#### REQUIRED ACTION:
After locating the line that contains "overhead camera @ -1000" in the data below, set down exactly that line and each one after it through the line that contains "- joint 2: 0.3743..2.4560", and nothing more.

======

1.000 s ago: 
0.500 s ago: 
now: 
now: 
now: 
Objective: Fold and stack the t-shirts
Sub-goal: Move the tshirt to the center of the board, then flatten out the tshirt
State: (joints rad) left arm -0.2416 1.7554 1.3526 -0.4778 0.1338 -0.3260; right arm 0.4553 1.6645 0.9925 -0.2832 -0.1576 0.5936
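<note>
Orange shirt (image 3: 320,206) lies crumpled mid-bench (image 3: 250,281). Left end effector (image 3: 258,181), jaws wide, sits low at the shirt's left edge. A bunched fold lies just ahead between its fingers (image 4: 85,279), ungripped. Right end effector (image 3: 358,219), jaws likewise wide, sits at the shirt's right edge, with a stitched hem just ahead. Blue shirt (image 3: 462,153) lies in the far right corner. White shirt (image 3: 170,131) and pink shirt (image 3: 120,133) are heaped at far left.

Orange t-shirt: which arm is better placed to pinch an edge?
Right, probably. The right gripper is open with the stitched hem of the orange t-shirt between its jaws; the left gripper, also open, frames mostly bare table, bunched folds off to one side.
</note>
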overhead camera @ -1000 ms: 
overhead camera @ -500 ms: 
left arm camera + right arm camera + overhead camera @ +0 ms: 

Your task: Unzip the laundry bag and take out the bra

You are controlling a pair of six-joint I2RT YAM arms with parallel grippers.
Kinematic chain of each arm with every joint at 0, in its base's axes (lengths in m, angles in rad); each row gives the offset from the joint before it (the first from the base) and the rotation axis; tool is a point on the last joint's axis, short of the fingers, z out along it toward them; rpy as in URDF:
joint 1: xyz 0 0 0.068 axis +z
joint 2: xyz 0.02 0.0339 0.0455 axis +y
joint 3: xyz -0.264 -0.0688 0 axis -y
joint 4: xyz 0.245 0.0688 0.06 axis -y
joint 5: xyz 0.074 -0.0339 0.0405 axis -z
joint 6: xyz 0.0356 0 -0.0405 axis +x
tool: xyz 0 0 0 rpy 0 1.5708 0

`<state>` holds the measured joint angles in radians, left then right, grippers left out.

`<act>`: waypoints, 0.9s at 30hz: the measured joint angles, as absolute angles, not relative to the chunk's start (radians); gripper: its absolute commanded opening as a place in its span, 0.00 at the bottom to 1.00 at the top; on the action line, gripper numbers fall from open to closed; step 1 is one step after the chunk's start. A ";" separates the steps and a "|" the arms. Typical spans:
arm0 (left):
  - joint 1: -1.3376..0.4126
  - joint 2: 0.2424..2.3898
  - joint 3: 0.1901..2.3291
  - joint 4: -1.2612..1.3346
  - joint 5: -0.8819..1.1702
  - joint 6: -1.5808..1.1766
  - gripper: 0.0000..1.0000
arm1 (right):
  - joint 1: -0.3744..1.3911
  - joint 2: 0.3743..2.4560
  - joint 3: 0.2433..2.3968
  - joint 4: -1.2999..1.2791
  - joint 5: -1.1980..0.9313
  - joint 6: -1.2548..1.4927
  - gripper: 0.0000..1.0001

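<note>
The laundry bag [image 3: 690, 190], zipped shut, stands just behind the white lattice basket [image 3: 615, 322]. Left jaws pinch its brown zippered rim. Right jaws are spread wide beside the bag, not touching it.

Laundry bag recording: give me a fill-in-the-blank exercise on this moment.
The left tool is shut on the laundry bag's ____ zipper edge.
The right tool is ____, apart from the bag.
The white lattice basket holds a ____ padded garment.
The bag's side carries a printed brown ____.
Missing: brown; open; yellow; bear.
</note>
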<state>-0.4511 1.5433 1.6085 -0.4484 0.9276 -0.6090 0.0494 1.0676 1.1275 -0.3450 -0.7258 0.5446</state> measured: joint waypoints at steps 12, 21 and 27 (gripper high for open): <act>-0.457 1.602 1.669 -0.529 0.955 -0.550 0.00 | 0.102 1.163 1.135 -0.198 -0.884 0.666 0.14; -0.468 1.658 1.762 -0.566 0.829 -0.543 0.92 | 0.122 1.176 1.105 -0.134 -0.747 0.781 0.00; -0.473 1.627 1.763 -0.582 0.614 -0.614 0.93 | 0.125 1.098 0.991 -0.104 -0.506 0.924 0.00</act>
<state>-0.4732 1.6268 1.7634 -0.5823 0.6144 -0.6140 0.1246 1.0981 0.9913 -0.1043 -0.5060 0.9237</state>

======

#### RESPONSE TO THE EXERCISE:
overhead camera @ -1000 ms: 
overhead camera @ -500 ms: 
left arm camera + right arm camera + overhead camera @ +0 ms: 

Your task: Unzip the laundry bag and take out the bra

You are controlling a pair of six-joint I2RT YAM arms with parallel grippers.
Kinematic chain of each arm with every joint at 0, in its base's axes (lengths in m, angles in rad); each row gives the offset from the joint before it (the first from the base) and the rotation axis; tool is a point on the last joint's axis, short of the fingers, z out along it toward them; rpy as in URDF:
joint 1: xyz 0 0 0.068 axis +z
joint 2: xyz 0.02 0.0339 0.0455 axis +y
joint 3: xyz -0.264 -0.0688 0 axis -y
joint 4: xyz 0.245 0.0688 0.06 axis -y
joint 5: xyz 0.074 -0.0339 0.0405 axis -z
joint 6: xyz 0.0356 0 -0.0405 axis +x
tool: xyz 0 0 0 rpy 0 1.5708 0

`<state>` holds the measured joint angles in radians, left then right, grippers left out.

`<act>`: waypoints, 0.9s at 30hz: the measured joint angles, as absolute angles, not relative to the chunk's start (radians); gripper: its absolute commanded opening as a place in its span, 0.00 at the bottom to 1.00 at the top; on the action line, gripper numbers fall from open to closed; step 1 is one step after the chunk's start. A ";" separates the steps and a "|" the arms. Typical spans:
arm0 (left):
  - joint 1: -1.3376..0.4126
  - joint 2: 0.2424..2.3898
  - joint 3: 0.1901..2.3291
  - joint 4: -1.2612..1.3346
  - joint 5: -0.8819..1.1702
  - joint 6: -1.5808..1.1766
  - gripper: 0.0000..1.0000
arm1 (right):
  - joint 1: -0.3744..1.3911
  - joint 2: 0.3743..2.4560

No additional output is required for this exercise.